I've never come across an 8330m. But if the guy said that HD4000 is better than 7670M, then he obviously knows little about GPUs. The 7670m is at least 50% faster than an HD4000 in games. Plus, the 7670m overclocks pretty well so there's ample juice for today's games in medium settings without AA. (Personal Experience)


----------



## doom (Dec 20, 2013)

HP Pavilion G6-2301AX Laptop (APU Quad Core A8/ 4GB/ 500GB/ Win8/ 2.5GB Graph) Seems better than the Toshiba one.

Edit- I can increase my budget my 2-3k if I can get a VFM laptop at that price or the laptop is much better than any offered under 30k

Edit(2)- My budget has increased to 34k, can maybe extend it to 35k. But lower, the better. How is Samsung NP300E5V-S02IN Laptop (3rd Gen Ci3/ 4GB/ 750GB/ DOS/ 1GB Graph)?

Price of HP Pavilion G6-2301AX Laptop (APU Quad Core A8/ 4GB/ 500GB/ Win8/ 2.5GB Graph) sadly has increased to 37k.

I think sammy one is better than the HP one.


----------



## doom (Dec 22, 2013)

Bump...Please suggest. I need it by 31st positively.


----------



## 2kool2btrue (Dec 23, 2013)

Samsung NP300E5V-S02IN is a good laptop. However, if you're looking to spend close to 35k, get the Samsung NP370R5E-S06IN. It SHOULD be available for under 35k locally.


----------



## doom (Dec 23, 2013)

Hmm its 43k on Flipkart. Any idea where I can get the best prices of these 2 Samsung  laptops in Delhi?


----------



## 2kool2btrue (Dec 23, 2013)

doom said:


> Hmm its 43k on Flipkart. Any idea where I can get the best prices of these 2 Samsung  laptops in Delhi?



Nehru Place


----------



## doom (Dec 24, 2013)

2kool2btrue said:


> Nehru Place



Any specific shop you know in Nehru Place? My dad talked to a guy who has a shop there and he is saying there is only 1 samsung retail outlet there which doesn't have the laptop.


----------



## doom (Dec 26, 2013)

Today I visited almost 4-5 electronic stores and found out that samsung has stopped manufacturing laptops so it isn't available anywhere although flipkart has it. 
HP Pavilion G6-2301AX Laptop (APU Quad Core A8/ 4GB/ 500GB/ Win8/ 2.5GB Graph) is available to me for around 32.5k whereas Samsung NP300E5V-S02IN Laptop (3rd Gen Ci3/ 4GB/ 750GB/ DOS/ 1GB Graph) is available on flipkart for 35k.

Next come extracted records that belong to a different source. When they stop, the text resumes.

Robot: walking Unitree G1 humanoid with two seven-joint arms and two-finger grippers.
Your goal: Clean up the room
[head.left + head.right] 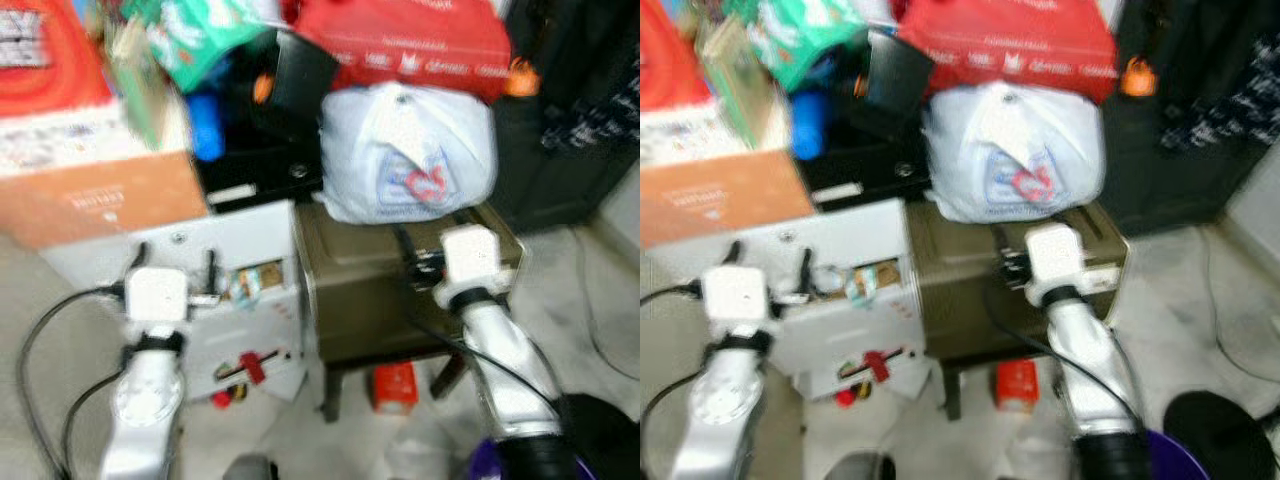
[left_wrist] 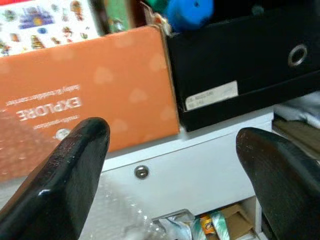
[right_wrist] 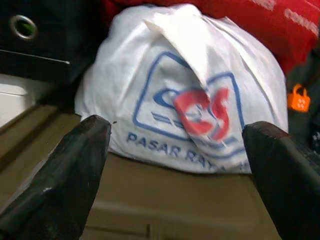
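Jaws wide on both grippers: right gripper (image 3: 175,145) faces the white plastic bag (image 3: 185,90) on the olive cabinet (image 1: 360,290); left gripper (image 2: 175,165) faces the orange box (image 2: 85,90).

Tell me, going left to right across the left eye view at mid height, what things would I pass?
Orange box → white cabinet → olive crate with the white bag on top → dark bags at the far right.
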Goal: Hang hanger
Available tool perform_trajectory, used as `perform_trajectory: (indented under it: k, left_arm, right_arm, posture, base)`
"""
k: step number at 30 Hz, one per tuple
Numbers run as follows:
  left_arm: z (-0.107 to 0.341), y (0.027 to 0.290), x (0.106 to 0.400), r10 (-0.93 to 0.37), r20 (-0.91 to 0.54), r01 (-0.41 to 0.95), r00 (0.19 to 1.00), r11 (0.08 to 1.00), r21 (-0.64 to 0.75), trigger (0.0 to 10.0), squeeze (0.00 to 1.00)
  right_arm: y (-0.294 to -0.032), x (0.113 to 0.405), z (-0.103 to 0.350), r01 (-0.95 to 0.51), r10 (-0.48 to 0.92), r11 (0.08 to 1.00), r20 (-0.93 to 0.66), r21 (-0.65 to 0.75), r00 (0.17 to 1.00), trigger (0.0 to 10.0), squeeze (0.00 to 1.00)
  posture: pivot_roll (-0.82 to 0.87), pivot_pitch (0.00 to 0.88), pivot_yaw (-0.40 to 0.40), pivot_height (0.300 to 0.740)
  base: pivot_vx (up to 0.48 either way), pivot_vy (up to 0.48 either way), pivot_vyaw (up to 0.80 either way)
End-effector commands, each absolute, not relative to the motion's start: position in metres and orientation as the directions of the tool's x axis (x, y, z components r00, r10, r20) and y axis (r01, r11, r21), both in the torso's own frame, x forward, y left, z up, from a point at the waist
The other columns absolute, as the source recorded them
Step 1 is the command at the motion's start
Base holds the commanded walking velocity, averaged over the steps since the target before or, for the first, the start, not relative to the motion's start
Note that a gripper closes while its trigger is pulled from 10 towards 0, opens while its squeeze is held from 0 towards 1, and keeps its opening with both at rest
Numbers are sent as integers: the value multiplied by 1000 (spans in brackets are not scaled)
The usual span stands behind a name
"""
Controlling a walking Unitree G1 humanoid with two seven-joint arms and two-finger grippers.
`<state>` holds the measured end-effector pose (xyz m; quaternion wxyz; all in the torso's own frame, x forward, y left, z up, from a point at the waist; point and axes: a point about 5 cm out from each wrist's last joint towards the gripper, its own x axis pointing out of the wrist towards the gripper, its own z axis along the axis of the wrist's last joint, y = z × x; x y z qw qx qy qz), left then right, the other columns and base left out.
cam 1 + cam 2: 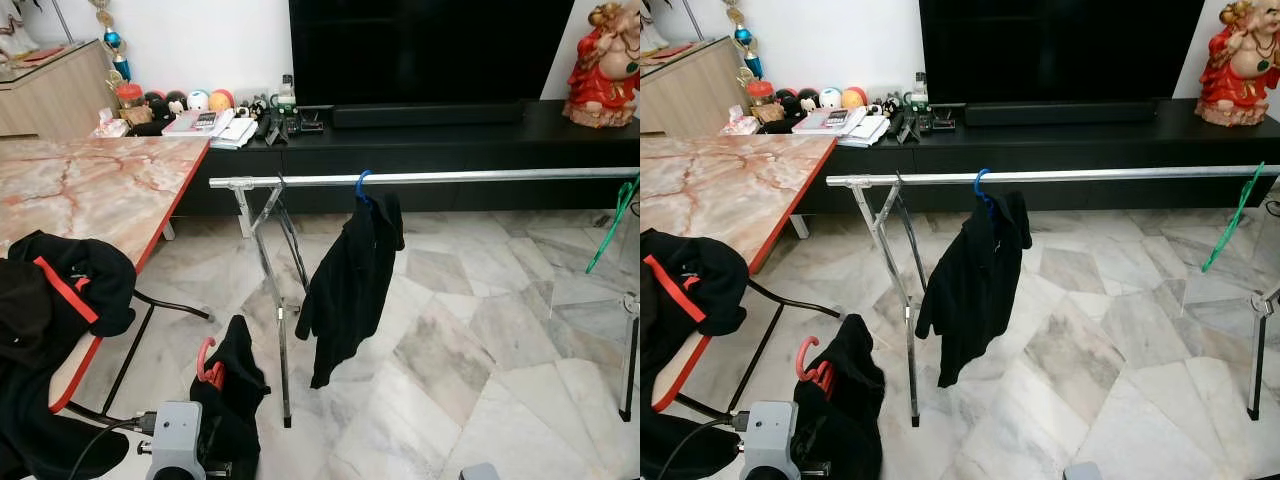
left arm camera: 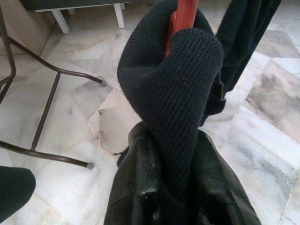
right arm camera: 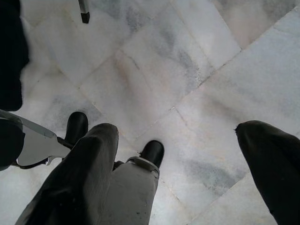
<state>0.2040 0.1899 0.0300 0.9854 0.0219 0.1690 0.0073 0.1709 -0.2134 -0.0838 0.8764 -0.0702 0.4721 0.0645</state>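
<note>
Two black fingers of the left gripper (image 2: 180, 197) pinch a black top (image 2: 176, 98) on a red hanger (image 1: 207, 362). Above, the rail (image 1: 450, 178). The right gripper (image 3: 187, 187) hangs wide open, empty.

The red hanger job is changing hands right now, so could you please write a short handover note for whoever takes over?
Left gripper: shut on the red hanger, which carries a black garment; it is held low, near the floor, in front of the rack.
Right gripper: open, holding nothing, pointing down at the marble floor.
Rail: silver, across the room ahead. A black garment on a blue hanger already hangs there; a green hanger hangs at its right end.
More dark clothes lie on the table edge at left.
Done: red hanger picked up.
Left: lift it and hook it on the rail, then release.
</note>
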Motion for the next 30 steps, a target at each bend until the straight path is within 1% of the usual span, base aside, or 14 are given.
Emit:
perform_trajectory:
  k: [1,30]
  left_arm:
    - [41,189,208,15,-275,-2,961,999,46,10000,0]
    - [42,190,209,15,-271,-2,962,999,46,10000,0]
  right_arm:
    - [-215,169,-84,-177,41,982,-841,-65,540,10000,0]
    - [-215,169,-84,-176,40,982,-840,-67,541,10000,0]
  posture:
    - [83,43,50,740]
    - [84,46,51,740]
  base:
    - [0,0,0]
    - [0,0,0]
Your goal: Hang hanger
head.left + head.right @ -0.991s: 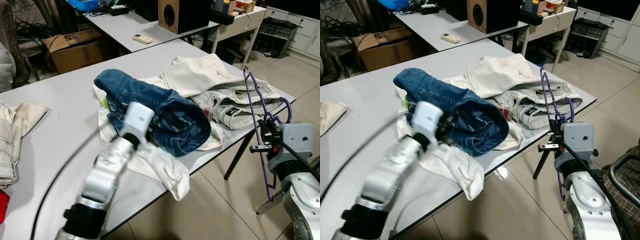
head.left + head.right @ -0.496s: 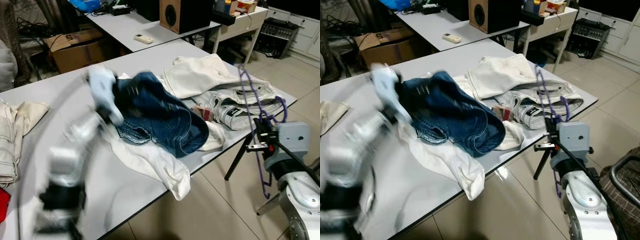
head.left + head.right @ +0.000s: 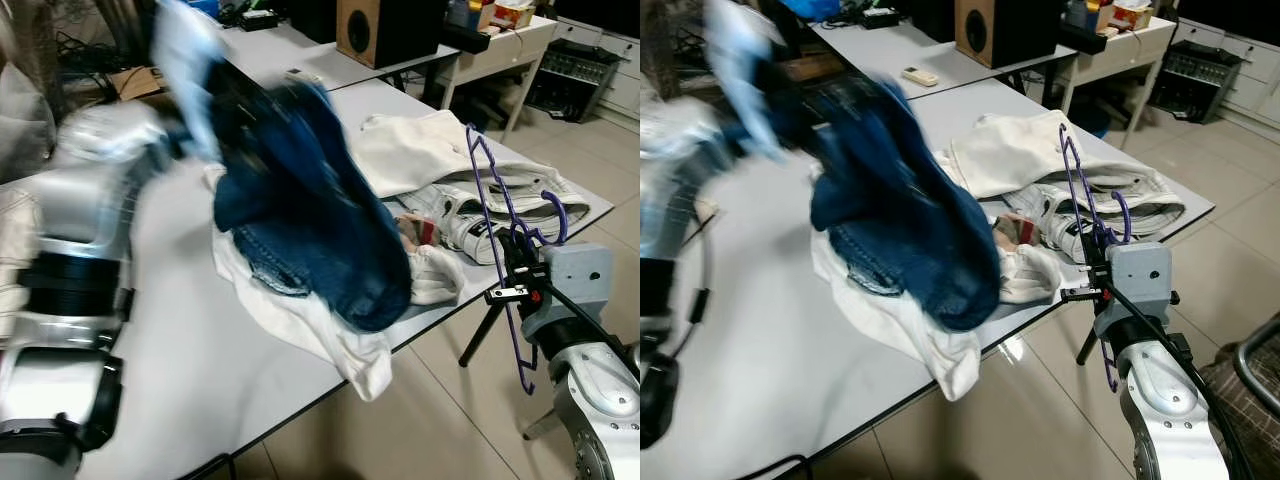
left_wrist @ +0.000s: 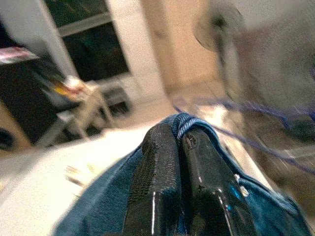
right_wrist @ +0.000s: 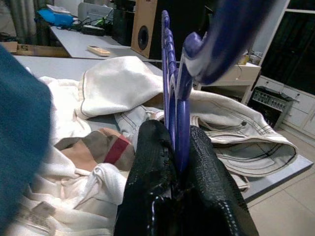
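A purple hanger stands upright off the table's right edge, with my right gripper shut on its lower part; the right wrist view has its black fingers pinching the purple bar. My left gripper is shut on the waistband of blue jeans, lifted high above the grey table; its arm is blurred at the left. The jeans hang down over a white garment.
More pale clothes and light jeans are piled on the table's right part. A second table with a wooden speaker and a remote stands behind. A white cabinet is at the far right. Tiled floor lies below my right arm.
My left arm has swung up and to the left, lifting the blue jeans off the pile. The right gripper keeps the hanger in about the same place.
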You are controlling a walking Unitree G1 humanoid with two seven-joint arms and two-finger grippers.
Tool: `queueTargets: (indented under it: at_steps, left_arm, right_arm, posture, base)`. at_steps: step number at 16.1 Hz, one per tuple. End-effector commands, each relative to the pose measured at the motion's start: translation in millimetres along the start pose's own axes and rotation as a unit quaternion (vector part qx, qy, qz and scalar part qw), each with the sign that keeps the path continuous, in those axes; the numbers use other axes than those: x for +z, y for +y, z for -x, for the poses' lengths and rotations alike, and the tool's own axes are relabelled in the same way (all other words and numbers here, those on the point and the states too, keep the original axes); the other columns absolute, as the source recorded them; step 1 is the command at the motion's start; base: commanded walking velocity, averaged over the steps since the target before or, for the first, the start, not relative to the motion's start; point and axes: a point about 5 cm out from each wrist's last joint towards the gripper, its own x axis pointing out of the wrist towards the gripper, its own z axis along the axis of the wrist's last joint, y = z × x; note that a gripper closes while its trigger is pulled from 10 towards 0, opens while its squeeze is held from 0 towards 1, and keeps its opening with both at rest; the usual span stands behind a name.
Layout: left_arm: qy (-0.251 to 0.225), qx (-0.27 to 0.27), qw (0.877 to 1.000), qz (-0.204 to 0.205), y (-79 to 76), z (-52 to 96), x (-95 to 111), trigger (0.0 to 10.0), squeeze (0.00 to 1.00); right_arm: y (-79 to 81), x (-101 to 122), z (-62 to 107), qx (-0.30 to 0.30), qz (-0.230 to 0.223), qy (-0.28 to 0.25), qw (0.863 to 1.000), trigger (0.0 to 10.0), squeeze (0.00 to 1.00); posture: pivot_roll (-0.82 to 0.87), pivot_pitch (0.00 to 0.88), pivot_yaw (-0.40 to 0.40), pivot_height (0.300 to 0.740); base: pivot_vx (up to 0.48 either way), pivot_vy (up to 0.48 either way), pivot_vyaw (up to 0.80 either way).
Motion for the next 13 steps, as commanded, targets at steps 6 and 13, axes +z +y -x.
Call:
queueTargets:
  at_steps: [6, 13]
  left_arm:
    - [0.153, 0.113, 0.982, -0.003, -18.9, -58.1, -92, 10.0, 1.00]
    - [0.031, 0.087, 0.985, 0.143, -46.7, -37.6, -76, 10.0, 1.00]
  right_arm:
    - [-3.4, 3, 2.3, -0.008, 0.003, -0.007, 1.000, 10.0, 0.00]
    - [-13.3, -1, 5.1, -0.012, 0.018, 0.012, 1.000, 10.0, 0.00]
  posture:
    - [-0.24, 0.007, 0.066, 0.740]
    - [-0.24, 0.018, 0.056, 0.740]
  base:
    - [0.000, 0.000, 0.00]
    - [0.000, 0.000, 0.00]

Which is better for gaming between these two, please suggest ASAP. I have to buy one tomorrow or day after.


----------



## Tarun Singh (Dec 26, 2013)

^^ Go for Samsung NP300E5V-S02IN Laptop (3rd Gen Ci3/ 4GB/ 750GB/ DOS/ 1GB Graph)
It has got more HDD space and better graphics.


----------



## shameer (Dec 26, 2013)

Hey why dont you go for this..

Lenovo Essential G505s (59-379862) priced as 33490 in Flipkart.
(APU Quad Core A8 5550M/ 8GB/ 1Tb/ DOS/ 2.5GB Graph)

As i came to know form Tarun Singh, Flipkart is offering 10% off for HDFC credit\debit card users.

So you will get this laptop for 30k....best deal...


----------



## doom (Dec 26, 2013)

Tarun Singh said:


> ^^ Go for Samsung NP300E5V-S02IN Laptop (3rd Gen Ci3/ 4GB/ 750GB/ DOS/ 1GB Graph)
> It has got more HDD space and better graphics.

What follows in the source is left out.